The match was decided by a match tiebreak and it was on serve with Zimonjic serving at 3-4 when Roger-Vasselin hit a terrific return and Zimonjic couldn’t control a low volley.
Zimonjic won the next point with a 126 mph serve but that was the last point he and Nestor would win – the final point being a rather sad-looking Nestor forehand service return into the net.
Nestor and Zimonjic weren’t badly outplayed but there was no question the better team won.
There’s a possibility that if Nestor and Zimonjic win their next match against Marcel Granollers and Marc Lopez, they could finish in a tie at 1-2 for second place in Group B and make the semi-finals based on a tiebreak system, but it’s highly unlikely and Nestor-Zimonjic will likely play their final match in a partnership that has produced two Wimbledon titles (2008 and 2009) and one Roland Garros championship (2010) on Thursday.
“I’d imagine chances aren’t so good now,” a sombre Nestor conceded about the situation.

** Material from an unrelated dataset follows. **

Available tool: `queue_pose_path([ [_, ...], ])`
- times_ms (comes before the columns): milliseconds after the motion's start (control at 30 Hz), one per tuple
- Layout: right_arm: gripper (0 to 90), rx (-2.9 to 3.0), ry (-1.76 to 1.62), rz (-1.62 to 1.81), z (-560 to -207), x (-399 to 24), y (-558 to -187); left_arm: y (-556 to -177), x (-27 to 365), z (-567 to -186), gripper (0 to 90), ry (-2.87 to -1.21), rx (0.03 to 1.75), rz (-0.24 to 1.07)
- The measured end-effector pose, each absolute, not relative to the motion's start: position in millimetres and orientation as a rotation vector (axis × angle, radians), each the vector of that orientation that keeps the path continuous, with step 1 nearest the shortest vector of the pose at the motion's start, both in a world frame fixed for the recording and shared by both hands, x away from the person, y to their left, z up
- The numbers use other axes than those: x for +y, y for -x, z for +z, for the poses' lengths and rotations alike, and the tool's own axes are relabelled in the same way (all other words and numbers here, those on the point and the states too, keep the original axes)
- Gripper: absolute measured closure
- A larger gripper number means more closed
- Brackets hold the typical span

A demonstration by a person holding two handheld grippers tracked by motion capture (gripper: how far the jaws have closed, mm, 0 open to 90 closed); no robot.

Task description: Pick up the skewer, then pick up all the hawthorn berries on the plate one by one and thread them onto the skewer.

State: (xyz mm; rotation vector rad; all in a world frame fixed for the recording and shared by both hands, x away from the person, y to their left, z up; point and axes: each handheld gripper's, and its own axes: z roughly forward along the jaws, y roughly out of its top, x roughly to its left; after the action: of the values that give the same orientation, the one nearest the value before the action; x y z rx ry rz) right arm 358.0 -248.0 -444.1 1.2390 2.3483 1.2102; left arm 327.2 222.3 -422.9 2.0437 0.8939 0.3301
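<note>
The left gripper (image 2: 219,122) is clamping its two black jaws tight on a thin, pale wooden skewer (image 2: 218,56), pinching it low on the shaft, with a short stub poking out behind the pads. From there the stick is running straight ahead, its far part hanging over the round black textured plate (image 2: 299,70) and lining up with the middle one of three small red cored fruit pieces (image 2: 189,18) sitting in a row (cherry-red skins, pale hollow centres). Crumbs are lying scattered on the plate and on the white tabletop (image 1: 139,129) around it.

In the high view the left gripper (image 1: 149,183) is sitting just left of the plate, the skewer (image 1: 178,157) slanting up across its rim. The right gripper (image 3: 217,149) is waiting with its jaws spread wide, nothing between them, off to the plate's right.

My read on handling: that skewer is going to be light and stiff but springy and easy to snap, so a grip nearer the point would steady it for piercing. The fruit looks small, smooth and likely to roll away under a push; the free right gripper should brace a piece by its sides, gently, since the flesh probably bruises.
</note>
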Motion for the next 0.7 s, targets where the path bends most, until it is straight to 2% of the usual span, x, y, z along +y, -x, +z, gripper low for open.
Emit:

Regarding the Tuesday match against Benneteau and Roger-Vasselin, he said, “they were better, they returned a lot better than we did and came up with the shots. They put a lot of balls at our feet at key moments. They’re a good team, Grand Slam winners (Roland Garros ’14) winners for a reason.”
About his own tennis, Nestor said, “I was a little bit flat-footed too much on returns and I felt like I was getting handcuffed a lot. I felt the quality of the return was quite clean off their racquet and balls not with the proper pace on my returns.”
Relating himself, 38, and Nestor, 42, to their heyday between 2008 and 2010 when they won the three Grand Slams and two World Tour Finals titles, Zimonjic said, “it’s tough to compare. Now you’re talking three or four years later, you’re talking about us being not as quick, not as powerful and in combination with us coming here really without confidence at all. We didn’t win a match playing together since the US Open – that’s a very long time. Here the conditions are a little bit slow and you have to play a lot of balls. And if your serve is not working, and if you’re making a lot of unforced errors, then you really have no chance. That’s where I think the biggest difference is.”
Are Nestor and Zimonjic starting to show their age? Here’s what Roger-Vasselin had to say: “Maybe they had a little less drive than we did, we showed a lot more fire and maybe that made the difference. But with their experience, you feel that they win points just with their experience by being perfectly-position for shots. So, maybe Julien (32) and I (30) also have a future in doubles.”
A DELICATE BALANCE
This was an impressive feat witnessed this week in the Chelsea area of London: a window cleaner doing the fourth floor from street level!